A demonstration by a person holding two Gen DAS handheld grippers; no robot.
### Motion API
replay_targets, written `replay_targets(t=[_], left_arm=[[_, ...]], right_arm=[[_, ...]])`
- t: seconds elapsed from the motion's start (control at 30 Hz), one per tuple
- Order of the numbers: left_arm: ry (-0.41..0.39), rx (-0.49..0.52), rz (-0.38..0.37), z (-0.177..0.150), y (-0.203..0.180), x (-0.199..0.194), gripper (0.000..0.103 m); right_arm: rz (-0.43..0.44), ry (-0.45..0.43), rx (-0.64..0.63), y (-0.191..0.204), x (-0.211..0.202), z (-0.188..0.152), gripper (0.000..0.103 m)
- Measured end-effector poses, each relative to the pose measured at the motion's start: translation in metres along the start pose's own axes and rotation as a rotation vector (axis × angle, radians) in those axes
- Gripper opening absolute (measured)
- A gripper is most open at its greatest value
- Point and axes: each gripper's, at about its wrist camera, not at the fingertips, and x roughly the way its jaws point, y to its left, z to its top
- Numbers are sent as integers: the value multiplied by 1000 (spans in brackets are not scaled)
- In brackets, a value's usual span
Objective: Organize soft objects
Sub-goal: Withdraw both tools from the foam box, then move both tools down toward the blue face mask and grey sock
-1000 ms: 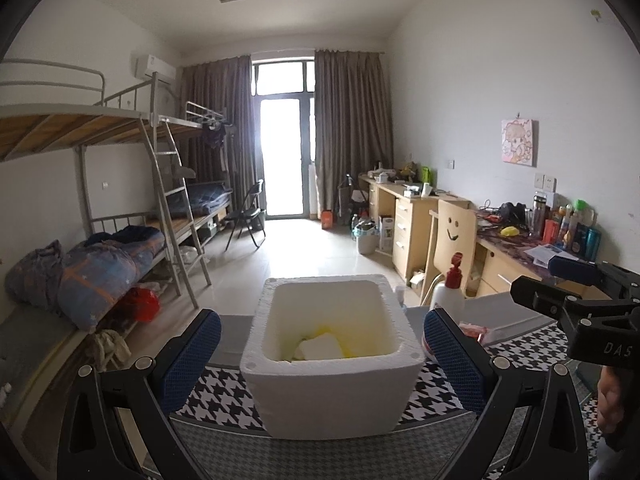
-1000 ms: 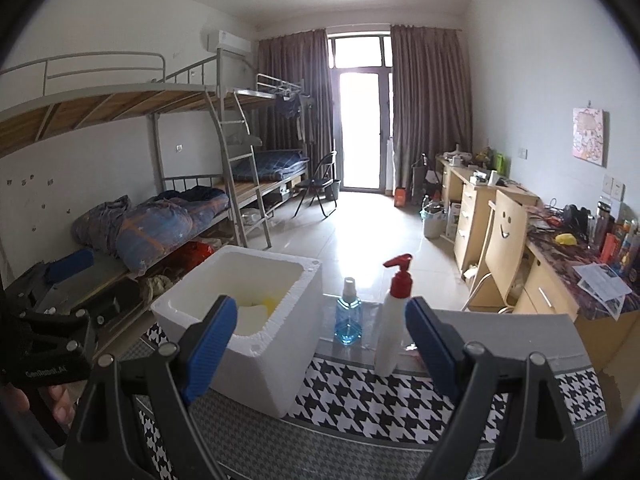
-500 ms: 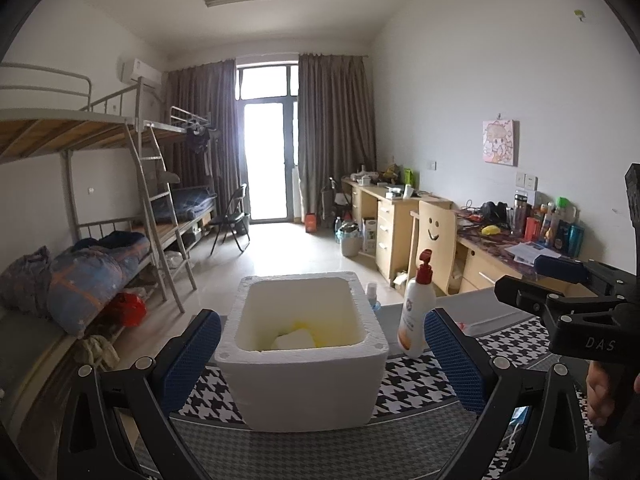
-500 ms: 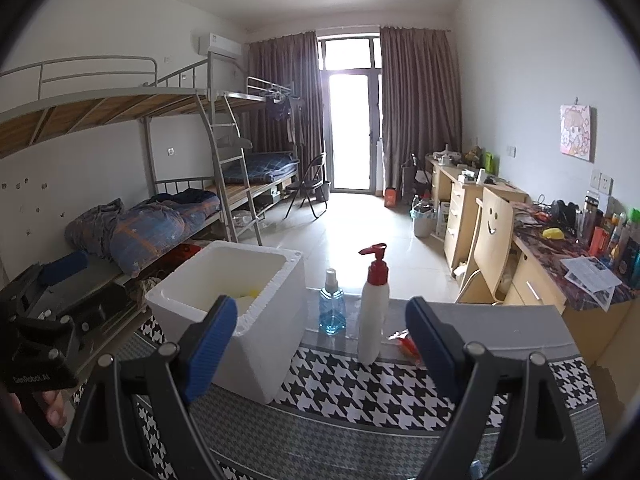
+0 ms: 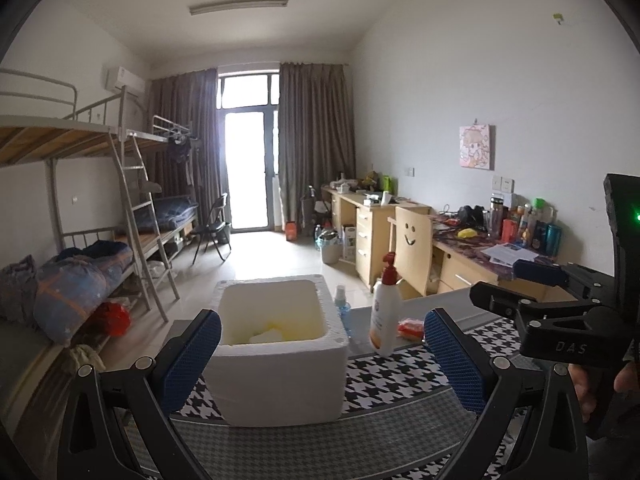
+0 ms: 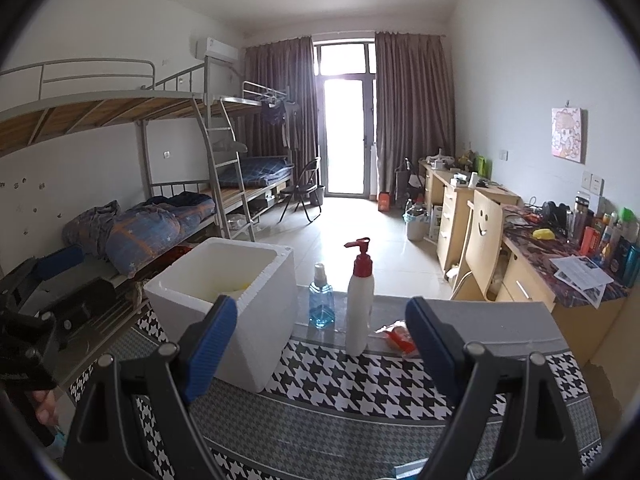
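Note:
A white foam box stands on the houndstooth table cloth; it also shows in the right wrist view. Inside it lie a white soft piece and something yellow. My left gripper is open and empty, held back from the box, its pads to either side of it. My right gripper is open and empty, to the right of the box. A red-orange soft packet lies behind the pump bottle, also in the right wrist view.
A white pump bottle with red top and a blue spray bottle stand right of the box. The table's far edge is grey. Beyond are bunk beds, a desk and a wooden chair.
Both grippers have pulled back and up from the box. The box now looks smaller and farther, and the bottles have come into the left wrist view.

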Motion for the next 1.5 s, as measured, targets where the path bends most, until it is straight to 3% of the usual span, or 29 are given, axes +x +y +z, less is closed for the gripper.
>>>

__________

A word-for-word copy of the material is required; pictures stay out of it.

A demonstration by a person holding two Gen DAS handheld grippers; no robot.
### Motion API
replay_targets, written `replay_targets(t=[_], left_arm=[[_, ...]], right_arm=[[_, ...]])`
- t: seconds elapsed from the motion's start (control at 30 Hz), one per tuple
- Order of the numbers: left_arm: ry (-0.41..0.39), rx (-0.49..0.52), rz (-0.38..0.37), z (-0.177..0.150), y (-0.203..0.180), x (-0.199..0.194), gripper (0.000..0.103 m); right_arm: rz (-0.43..0.44), ry (-0.45..0.43), rx (-0.64..0.63), y (-0.191..0.204), x (-0.211..0.202), z (-0.188..0.152), gripper (0.000..0.103 m)
- Measured end-effector poses, each relative to the pose measured at the motion's start: translation in metres along the start pose's own axes and rotation as a rotation vector (axis × angle, radians) in those axes
- Gripper opening absolute (measured)
- A gripper is most open at its greatest value
- Point and axes: each gripper's, at about its wrist camera, not at the fingertips, and x roughly the way its jaws point, y to its left, z to its top
- Numbers are sent as integers: the value multiplied by 1000 (spans in brackets are not scaled)
- In brackets, a value's usual span
Objective: Organize soft objects
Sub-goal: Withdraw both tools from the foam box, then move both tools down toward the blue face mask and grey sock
-1000 ms: 
-1000 ms: 
-500 ms: 
-500 ms: 
+0 ms: 
+0 ms: 
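Note:
A white foam box stands on the houndstooth table cloth; it also shows in the right wrist view. Inside it lie a white soft piece and something yellow. My left gripper is open and empty, held back from the box, its pads to either side of it. My right gripper is open and empty, to the right of the box. A red-orange soft packet lies behind the pump bottle, also in the right wrist view.
A white pump bottle with red top and a blue spray bottle stand right of the box. The table's far edge is grey. Beyond are bunk beds, a desk and a wooden chair.
Both grippers have pulled back and up from the box. The box now looks smaller and farther, and the bottles have come into the left wrist view.
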
Motion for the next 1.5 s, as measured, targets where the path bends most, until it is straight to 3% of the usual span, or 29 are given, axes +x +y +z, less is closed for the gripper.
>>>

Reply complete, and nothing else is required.